• **EXERCISE PROMPT**:
Please reproduce the whole listing without altering anything.
□ □ □ □
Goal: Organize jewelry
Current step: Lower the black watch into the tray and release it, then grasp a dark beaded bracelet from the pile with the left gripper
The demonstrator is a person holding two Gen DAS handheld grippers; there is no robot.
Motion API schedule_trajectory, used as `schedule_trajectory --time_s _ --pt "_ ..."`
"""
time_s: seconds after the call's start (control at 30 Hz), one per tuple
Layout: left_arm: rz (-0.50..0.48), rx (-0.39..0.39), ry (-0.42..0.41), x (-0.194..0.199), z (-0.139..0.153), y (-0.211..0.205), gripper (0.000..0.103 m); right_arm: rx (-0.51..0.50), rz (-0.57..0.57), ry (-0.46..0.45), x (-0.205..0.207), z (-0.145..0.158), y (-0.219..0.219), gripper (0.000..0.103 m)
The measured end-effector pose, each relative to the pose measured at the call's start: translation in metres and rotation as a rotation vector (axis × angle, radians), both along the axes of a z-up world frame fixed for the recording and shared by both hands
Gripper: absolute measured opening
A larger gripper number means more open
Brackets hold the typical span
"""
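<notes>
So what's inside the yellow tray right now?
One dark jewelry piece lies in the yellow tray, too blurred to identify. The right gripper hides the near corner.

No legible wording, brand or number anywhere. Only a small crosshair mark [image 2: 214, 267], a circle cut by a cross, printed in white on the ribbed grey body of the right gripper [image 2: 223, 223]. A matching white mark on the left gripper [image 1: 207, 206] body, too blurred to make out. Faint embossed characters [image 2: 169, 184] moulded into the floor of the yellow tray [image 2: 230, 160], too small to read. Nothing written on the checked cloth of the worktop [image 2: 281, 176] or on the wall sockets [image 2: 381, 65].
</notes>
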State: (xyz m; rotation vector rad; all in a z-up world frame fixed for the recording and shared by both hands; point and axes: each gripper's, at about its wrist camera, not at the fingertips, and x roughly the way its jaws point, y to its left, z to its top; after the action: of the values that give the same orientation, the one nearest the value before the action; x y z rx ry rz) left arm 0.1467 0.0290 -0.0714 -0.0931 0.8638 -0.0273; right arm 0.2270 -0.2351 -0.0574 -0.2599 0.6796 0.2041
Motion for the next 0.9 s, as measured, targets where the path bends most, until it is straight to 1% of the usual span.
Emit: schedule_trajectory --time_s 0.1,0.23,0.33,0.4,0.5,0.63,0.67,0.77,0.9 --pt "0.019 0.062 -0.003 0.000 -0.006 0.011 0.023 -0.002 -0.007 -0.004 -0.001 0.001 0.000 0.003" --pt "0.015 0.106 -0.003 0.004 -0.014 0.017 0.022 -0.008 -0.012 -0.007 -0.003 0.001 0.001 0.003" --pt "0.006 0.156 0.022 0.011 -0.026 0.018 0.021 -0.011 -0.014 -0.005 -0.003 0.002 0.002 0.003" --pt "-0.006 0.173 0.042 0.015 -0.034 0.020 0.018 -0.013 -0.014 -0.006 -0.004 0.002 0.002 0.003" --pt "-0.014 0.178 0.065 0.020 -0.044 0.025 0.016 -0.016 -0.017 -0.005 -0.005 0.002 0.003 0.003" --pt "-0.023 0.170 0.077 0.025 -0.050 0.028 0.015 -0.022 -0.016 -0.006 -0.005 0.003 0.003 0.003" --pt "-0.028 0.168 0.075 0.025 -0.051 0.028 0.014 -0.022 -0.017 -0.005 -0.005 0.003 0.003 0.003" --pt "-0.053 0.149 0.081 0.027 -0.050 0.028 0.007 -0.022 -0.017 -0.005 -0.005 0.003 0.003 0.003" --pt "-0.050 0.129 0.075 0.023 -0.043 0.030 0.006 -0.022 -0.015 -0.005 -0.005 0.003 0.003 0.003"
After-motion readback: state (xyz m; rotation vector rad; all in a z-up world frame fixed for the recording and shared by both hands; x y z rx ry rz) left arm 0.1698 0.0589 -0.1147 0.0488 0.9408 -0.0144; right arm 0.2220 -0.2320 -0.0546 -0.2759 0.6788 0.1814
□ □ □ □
• **RESPONSE**:
Goal: Organize jewelry
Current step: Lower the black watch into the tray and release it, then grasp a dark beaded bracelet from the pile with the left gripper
The demonstrator is a person holding two Gen DAS handheld grippers; there is no robot.
Motion API schedule_trajectory, used as `schedule_trajectory --time_s _ --pt "_ ..."`
"""
time_s: seconds after the call's start (control at 30 Hz), one per tuple
Layout: left_arm: rz (-0.50..0.48), rx (-0.39..0.39), ry (-0.42..0.41), x (-0.194..0.199), z (-0.139..0.153), y (-0.211..0.205), gripper (0.000..0.103 m); right_arm: rx (-0.51..0.50), rz (-0.57..0.57), ry (-0.46..0.45), x (-0.205..0.207), z (-0.145..0.158), y (-0.219..0.219), gripper (0.000..0.103 m)
The measured end-effector pose, each relative to the pose measured at the call's start: translation in metres and rotation as a rotation vector (axis × angle, radians), both along the axes of a z-up world frame fixed for the recording and shared by both hands
Gripper: absolute measured opening
A larger gripper number means more open
Brackets hold the typical span
"""
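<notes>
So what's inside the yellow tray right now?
One dark jewelry piece lies in the yellow tray, too blurred to identify. The right gripper hides the near corner.

No legible wording, brand or number anywhere. Only a small crosshair mark [image 2: 214, 267], a circle cut by a cross, printed in white on the ribbed grey body of the right gripper [image 2: 223, 223]. A matching white mark on the left gripper [image 1: 207, 206] body, too blurred to make out. Faint embossed characters [image 2: 169, 184] moulded into the floor of the yellow tray [image 2: 230, 160], too small to read. Nothing written on the checked cloth of the worktop [image 2: 281, 176] or on the wall sockets [image 2: 381, 65].
</notes>
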State: (xyz m; rotation vector rad; all in a z-up world frame fixed for the recording and shared by both hands; point and axes: each gripper's, at about its wrist camera, not at the fingertips, and x roughly the way its jaws point, y to its left, z to its top; after the action: of the values that give the same orientation, the one nearest the value before the action; x y z rx ry rz) left arm 0.1467 0.0290 -0.0714 -0.0931 0.8638 -0.0273; right arm 0.2270 -0.2351 -0.0574 -0.2599 0.6796 0.2041
Motion for the next 0.9 s, as measured, targets where the path bends most, until it is straight to 1% of the usual span.
Emit: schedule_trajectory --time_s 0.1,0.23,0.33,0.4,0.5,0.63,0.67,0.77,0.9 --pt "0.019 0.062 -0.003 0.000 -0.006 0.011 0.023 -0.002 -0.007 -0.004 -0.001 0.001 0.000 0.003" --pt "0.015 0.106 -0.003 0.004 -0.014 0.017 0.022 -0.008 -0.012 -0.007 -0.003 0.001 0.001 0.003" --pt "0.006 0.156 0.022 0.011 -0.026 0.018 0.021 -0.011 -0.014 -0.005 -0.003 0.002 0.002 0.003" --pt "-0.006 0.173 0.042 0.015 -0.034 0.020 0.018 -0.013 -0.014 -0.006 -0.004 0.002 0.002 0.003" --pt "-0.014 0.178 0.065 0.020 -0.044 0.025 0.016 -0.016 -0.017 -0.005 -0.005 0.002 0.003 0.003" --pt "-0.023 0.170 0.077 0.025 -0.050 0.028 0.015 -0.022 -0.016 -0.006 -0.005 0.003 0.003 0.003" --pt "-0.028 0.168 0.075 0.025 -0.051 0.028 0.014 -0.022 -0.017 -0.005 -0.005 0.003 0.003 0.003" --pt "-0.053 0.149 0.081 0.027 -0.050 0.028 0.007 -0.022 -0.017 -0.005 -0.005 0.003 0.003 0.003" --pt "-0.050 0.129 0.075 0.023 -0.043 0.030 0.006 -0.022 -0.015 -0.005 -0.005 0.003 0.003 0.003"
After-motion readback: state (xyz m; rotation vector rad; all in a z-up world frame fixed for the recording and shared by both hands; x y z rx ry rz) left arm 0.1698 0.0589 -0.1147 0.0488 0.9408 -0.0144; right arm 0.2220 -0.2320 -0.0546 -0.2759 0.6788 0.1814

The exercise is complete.